Compliance Management 101: Best Practices for Establishing Your Compliance Workflow
Compliance management is crucial across a wide variety of industries, from automotive software to medical devices. These regulations protect customers and enhance safety, but they can also introduce challenges and stress for development teams.
When working in regulated industries that create sophisticated, complex products, compliance management becomes more intricate. If stakeholders miss a design or coding flaw early in the product development lifecycle, but it isn’t discovered until later in the workflow, the time and cost needed to go back and fix it can be enormous.
In fact, a report from Forbes Technology Council pointed to recent compliance fines and penalties, noting that these totaled $95 million for one Fortune 500 company. This illustrates how compliance failures can be financially disastrous – as well as shake consumer trust in a company.
However, ensuring compliance management can be a more streamlined and convenient process than many teams expect. That’s because application lifecycle management tools like Helix ALM help you create and automate compliance workflows, plus maintain end-to-end traceability. Learn more about these solutions, why compliance management is essential, and key steps to take to get started, or jump to the section that interests you most:
Table of Contents
What Is Compliance Management?
Compliance management is the continuous process of monitoring both internal and external policies and procedures to meet industry standards.
To achieve compliance management, organizations often establish compliance workflows to guarantee each team member is on the same page and working toward clear goals. These processes should account for the entire product management lifecycle.

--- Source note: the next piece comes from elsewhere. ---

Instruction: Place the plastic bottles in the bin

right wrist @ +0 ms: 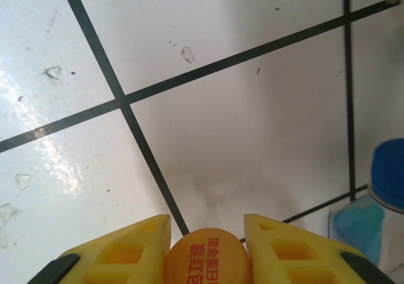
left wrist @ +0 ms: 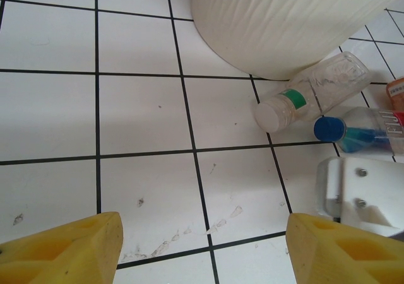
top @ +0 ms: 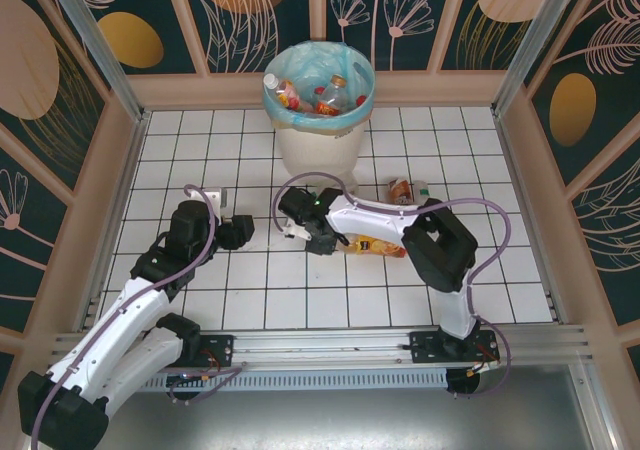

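White tiled floor (top: 250, 300): glossy squares with black grid lines, running under both arms in the overhead view.
Bin (top: 315, 155): round and off-white, lined with a light blue bag, at upper centre of the overhead frame. Its ribbed wall (left wrist: 284, 19) takes up the upper right of the left wrist view.
Bottles in the bin (top: 335, 95): I see several lying inside the bag, with red labels and caps showing.
Orange bottle (top: 375, 247): on its side on the floor at the centre of the overhead frame, below and right of the bin, partly under the right arm (top: 440, 245).
Right gripper (right wrist: 206, 227): yellow fingers closed on the orange bottle's cap (right wrist: 205, 259) at bottom centre of the right wrist view. The cap carries red printed characters. Overhead, I find this gripper (top: 322, 235) just left of the bottle.
Left gripper (left wrist: 203, 233): jaws apart with only bare tile between them. Overhead, it sits left of centre (top: 238, 232), apart from every bottle.
Clear bottle (left wrist: 303, 94): white cap and green band, on its side at the foot of the bin. I cannot tell whether they touch.
Blue-capped bottle (left wrist: 353, 131): lying just below the clear one, and also at the right edge of the right wrist view (right wrist: 388, 177).
Brown-labelled bottle (top: 402, 190): lying on the floor just right of the bin.
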`<state>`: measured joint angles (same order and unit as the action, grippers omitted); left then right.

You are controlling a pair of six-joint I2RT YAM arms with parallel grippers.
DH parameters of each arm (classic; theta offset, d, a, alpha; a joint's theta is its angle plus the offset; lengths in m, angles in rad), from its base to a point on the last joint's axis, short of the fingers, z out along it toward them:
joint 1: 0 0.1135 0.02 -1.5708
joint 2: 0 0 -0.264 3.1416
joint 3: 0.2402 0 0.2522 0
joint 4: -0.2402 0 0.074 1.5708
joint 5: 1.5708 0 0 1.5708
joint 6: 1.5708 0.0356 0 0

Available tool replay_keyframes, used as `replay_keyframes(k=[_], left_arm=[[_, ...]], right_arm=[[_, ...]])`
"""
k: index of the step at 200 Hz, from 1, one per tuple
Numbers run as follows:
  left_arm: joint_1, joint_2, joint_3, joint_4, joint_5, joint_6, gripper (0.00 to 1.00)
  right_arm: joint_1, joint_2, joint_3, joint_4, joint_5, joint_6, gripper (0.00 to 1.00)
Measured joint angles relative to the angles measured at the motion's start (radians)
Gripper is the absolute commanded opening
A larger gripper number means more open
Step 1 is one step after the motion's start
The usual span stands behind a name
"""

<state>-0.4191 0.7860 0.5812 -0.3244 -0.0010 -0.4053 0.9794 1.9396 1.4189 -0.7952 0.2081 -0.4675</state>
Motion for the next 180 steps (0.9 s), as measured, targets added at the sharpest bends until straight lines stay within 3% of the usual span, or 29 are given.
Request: replay_keyframes(k=[92, 180], left_arm=[[0.000, -0.003, 0.019, -0.002, -0.008, 0.000, 0.70], [0.000, 0.140, 0.327, 0.002, 0.009, 0.030, 0.69]], right_arm=[[0.000, -0.215, -0.013, 0.019, -0.084, 0.103, 0.21], [-0.009, -0.542, -0.073, 0.103, -0.162, 0.272, 0.15]])
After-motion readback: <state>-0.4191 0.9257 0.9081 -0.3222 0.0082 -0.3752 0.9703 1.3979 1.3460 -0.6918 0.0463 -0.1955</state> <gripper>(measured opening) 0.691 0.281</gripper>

Compliance management and compliance workflows vary depending on the industry. Here are a few common standards and regulations.
Automotive Compliance Management
Compliance management for the automotive industry incorporates all functional safety aspects of the development process, from automotive software design to configuration and validation.
The most critical standard for automotive companies is ISO 26262. This examines driver assistance, propulsion, vehicle dynamics control systems, and more.
Medical Device Compliance Management
In the medical device industry, the U.S. Food and Drug Administration (FDA) requires regular audits to ensure compliance, often at least annually. Some of the most prominent standards include ISO 14971 (risk management), ISO 10993 (biocompatibility), and IEC 62304 (medical device software). In Europe, the CE mark certifies that a product has met EU environmental, health, and security standards.
Financial Compliance Management
Compliance management in the financial industry involves making sure consumer data remains confidential, protecting credit card information, and ensuring the effectiveness of information security controls. Top compliance standards include SOC 1, SOC 2, ISO 27001, and the Payment Card Industry Data Security Standard.
Why Is Compliance Management Important?
Compliance management is important because it ensures that companies are meeting a reliable, baseline standard that all products across an industry must adhere to, protecting consumer safety.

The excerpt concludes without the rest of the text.